__Try it__
Starting with the line that has "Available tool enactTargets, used" in the records below and ending with the line that has "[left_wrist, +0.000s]", output those lines exactly and nothing more; omit the pictures.

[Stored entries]
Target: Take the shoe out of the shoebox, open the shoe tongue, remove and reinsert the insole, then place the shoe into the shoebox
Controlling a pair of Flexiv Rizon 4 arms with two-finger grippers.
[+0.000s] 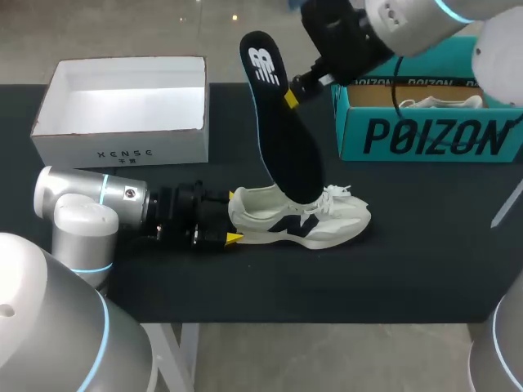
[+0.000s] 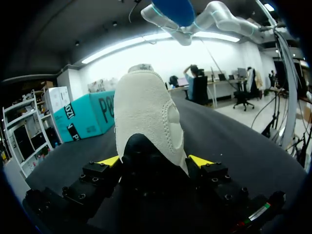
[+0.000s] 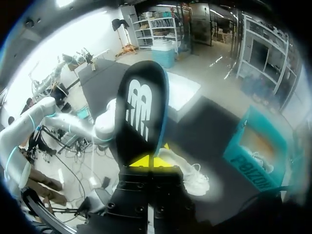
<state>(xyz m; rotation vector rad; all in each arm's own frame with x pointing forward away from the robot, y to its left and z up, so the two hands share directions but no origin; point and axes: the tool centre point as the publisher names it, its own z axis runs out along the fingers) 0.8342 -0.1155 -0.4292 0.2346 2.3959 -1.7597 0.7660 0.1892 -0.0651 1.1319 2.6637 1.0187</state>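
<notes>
The right claw [image 1: 290, 98] pinches the black insole [image 1: 282, 131] by its edge, the insole's lower end standing in the shoe [image 1: 327, 224] below it. The left claw [image 1: 232, 216] clamps the shoe's heel on the counter [image 1: 409, 269]. With so thin a grip, the insole may twist, slip, or buckle against the collar and tug the shoe loose
</notes>
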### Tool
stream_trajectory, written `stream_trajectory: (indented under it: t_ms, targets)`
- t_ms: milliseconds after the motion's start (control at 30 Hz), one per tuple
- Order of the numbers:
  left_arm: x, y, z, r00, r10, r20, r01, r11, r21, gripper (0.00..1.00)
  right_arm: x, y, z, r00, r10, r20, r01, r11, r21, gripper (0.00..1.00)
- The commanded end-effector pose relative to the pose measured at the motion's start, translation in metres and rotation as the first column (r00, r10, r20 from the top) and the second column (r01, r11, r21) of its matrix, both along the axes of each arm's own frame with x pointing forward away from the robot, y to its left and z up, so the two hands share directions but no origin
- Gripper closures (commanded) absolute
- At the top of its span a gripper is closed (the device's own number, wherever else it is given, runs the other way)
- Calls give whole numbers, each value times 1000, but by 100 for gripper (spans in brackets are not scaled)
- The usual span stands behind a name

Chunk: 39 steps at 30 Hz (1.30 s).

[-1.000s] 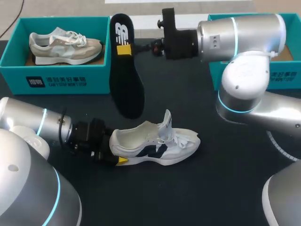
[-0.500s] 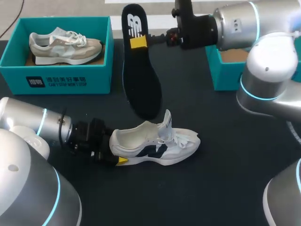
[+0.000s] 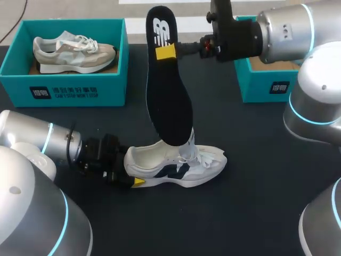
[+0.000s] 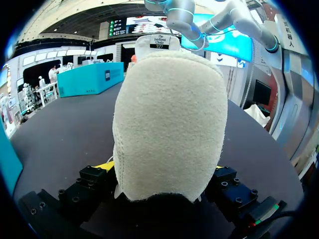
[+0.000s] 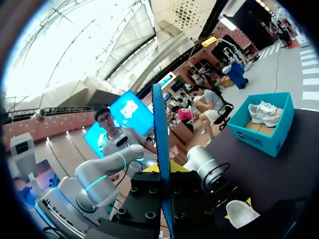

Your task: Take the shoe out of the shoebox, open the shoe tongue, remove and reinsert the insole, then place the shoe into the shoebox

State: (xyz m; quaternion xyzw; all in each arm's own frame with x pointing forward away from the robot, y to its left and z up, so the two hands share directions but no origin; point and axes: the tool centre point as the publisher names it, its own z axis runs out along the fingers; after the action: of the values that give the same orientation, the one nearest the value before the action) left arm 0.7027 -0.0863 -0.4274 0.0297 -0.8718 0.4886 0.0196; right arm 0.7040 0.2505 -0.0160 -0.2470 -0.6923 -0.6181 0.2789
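White logo on the insole [image 3: 170, 106] above the shoe [image 3: 176, 164]; white label on the shoebox [image 3: 80, 80] front, behind and left of the shoe; printed tongue tag [image 4: 158, 42]. Wording unreadable.

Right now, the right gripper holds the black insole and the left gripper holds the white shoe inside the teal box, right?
Not quite. The white shoe is not inside a teal box; it lies on the black table, as the head view shows. The right gripper does hold the black insole, and the left gripper holds the white shoe.
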Motion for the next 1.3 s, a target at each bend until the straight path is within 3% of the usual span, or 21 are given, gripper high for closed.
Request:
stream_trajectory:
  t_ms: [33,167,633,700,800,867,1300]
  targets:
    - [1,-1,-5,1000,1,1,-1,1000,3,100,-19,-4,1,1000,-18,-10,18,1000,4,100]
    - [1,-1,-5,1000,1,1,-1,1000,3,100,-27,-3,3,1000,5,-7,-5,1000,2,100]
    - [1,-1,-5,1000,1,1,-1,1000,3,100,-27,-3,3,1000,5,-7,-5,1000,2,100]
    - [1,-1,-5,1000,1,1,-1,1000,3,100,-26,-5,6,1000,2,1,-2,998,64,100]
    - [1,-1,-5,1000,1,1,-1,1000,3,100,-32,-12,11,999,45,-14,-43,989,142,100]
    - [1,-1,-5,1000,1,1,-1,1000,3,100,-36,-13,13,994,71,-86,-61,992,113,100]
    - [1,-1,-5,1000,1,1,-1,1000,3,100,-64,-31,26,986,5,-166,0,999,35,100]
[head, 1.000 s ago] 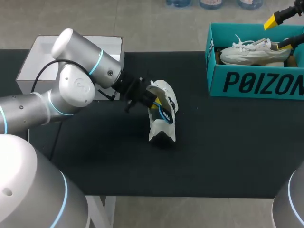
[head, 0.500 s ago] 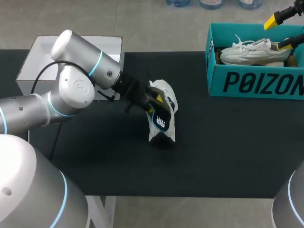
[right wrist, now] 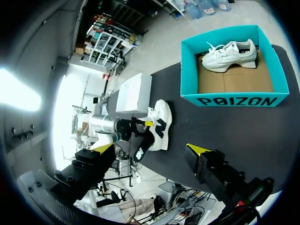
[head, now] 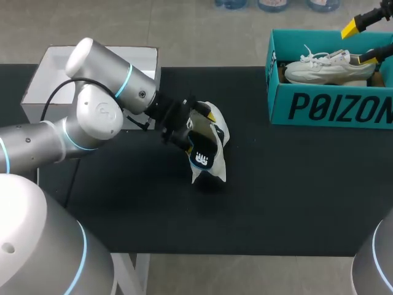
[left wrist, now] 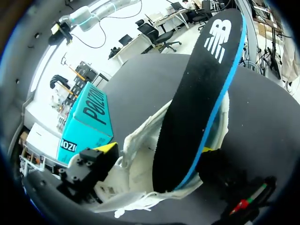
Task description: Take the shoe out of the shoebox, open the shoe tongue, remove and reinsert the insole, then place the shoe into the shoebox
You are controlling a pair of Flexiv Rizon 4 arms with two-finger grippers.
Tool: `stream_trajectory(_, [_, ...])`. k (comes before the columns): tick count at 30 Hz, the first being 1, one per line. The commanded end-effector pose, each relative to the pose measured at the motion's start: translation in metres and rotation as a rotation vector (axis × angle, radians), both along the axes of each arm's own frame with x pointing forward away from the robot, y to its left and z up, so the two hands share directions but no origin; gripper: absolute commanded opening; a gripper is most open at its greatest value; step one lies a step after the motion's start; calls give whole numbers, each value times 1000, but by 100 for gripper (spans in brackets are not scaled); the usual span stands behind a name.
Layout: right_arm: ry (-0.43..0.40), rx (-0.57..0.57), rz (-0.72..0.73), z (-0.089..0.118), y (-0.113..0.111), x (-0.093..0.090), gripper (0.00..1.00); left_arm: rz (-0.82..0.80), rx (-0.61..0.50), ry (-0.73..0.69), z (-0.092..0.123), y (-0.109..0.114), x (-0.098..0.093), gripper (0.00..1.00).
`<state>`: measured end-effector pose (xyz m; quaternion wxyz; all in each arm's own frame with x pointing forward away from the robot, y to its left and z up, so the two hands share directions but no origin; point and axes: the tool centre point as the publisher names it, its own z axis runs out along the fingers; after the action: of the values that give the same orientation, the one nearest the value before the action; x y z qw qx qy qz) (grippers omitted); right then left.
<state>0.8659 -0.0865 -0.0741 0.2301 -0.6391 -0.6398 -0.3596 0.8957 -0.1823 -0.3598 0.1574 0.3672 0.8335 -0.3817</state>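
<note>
Two shoes were in view. One white sneaker (head: 218, 132) rested on the black table (head: 276, 196) near its middle, well apart from the teal cardboard shoebox (head: 331, 107) at the table's far right. In the right wrist view a dark logo mark showed on this sneaker's side.

The left gripper (head: 195, 126) was at the sneaker's opening. Its fingers were closed from two sides on the lower end of a black insole (left wrist: 197, 103) with a blue edge, and white lining was bunched against one finger. The insole stuck out of the sneaker for most of its length, tilted, and carried a white logo near its free end.

The second white sneaker (head: 325, 66), its laces showing, lay inside the shoebox on brown cardboard. Large dark block lettering ran along the shoebox's near wall, and the same print showed on a short wall in the left wrist view.

The right gripper (right wrist: 150, 150) hung over the shoebox's right end, its fingers wide apart with nothing between them. A white open box (head: 43, 83) sat at the table's far left, behind the left arm.
</note>
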Motion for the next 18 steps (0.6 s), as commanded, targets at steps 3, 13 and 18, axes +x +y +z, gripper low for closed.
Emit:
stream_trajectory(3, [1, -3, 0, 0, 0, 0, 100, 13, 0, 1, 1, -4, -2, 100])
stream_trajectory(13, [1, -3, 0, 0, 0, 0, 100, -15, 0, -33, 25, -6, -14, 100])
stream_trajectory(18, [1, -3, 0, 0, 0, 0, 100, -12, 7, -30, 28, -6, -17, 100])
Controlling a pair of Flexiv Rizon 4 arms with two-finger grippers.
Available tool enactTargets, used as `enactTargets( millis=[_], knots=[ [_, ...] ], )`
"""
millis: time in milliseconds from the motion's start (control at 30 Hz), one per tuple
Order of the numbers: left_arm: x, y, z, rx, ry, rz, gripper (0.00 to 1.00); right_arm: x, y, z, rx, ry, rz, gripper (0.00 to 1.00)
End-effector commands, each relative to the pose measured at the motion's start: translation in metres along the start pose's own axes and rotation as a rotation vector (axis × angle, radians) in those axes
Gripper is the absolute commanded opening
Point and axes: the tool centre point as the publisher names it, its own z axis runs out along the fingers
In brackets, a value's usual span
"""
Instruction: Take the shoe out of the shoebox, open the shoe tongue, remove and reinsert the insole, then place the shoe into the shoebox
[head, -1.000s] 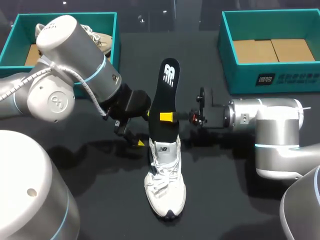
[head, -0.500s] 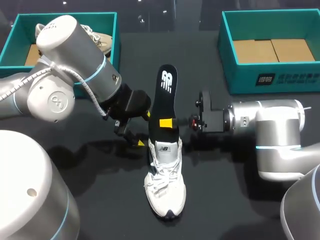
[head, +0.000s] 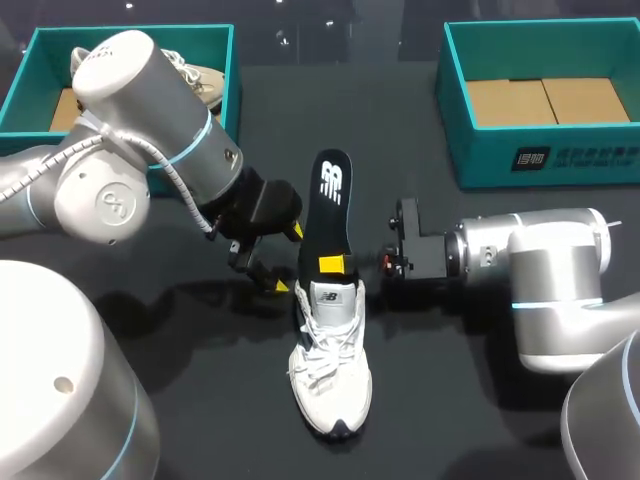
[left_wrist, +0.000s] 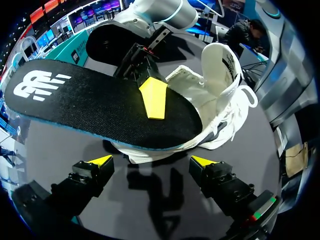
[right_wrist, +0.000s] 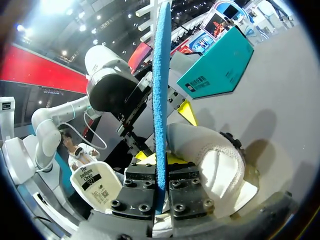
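Sticking out of the shoe (head: 330, 370), insole (head: 328, 215) lengthwise, logo end away, clamped by right fingers (head: 333, 263), left fingers (left_wrist: 100, 161) spread empty.

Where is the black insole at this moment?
In the head view, the insole sits mid-table, one end tucked into the white shoe, gripped by the right hand, with the left hand beside it.

L-wrist | left gripper (left_wrist: 151, 162) sat with fingers spread, nothing between them, over the dark table (left_wrist: 165, 205) | ahead: black insole (left_wrist: 90, 102), one end tucked into white shoe (left_wrist: 227, 117), other end free | right gripper (left_wrist: 152, 100) had a yellow tip flat on insole's top face | tongue (left_wrist: 220, 57) stood upright
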Motion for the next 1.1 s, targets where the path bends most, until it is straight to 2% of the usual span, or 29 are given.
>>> enactTargets(
  millis=[33, 600, 900, 933, 1100],
  knots=[
    [0.001, 0.0, 0.0, 0.0, -0.001, 0.001, 1.0, 0.002, -0.016, 0.006, 0.006, -0.015, 0.006, 0.0],
    [0.001, 0.0, 0.0, 0.0, -0.001, 0.001, 1.0, 0.006, -0.046, 0.011, 0.052, -0.007, 0.074, 0.0],
    [0.001, 0.0, 0.0, 0.0, -0.001, 0.001, 1.0, 0.011, -0.035, 0.008, 0.05, -0.003, 0.041, 0.0],
    [0.001, 0.0, 0.0, 0.0, -0.001, 0.001, 1.0, 0.011, -0.033, 0.008, 0.051, 0.004, 0.034, 0.08],
    [0.001, 0.0, 0.0, 0.0, -0.001, 0.001, 1.0, 0.013, -0.025, 0.007, 0.053, 0.02, 0.008, 0.21]
  ],
)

__Answer to this problem__
Available tool enactTargets, used as `enactTargets( millis=[_], knots=[ [_, ...] ], )`
"""
millis: time in milliseconds from the motion's start (control at 30 Hz), one per tuple
Order of the numbers: left_arm: x, y, z, rx, ry, rz, gripper (0.00 to 1.00); right_arm: x, y, z, rx, ry, rz, gripper (0.00 to 1.00)
End-effector commands, each relative to the pose measured at the motion's start: translation in metres along the start pose's own axes and rotation as a rotation vector (axis × angle, radians) in those axes
Gripper is the absolute commanded opening
Point and axes: the tool centre point as the publisher names it, its own z axis runs out along the fingers
In brackets, a value's usual span
"""
Instruction: Take the shoe out of the shoebox, open the shoe tongue, remove and reinsert the insole, then place the shoe into the shoebox
[head, -1.000s] 
[head, -0.500s] 
[head, +0.000s] 
[left_wrist, +0.000s] 

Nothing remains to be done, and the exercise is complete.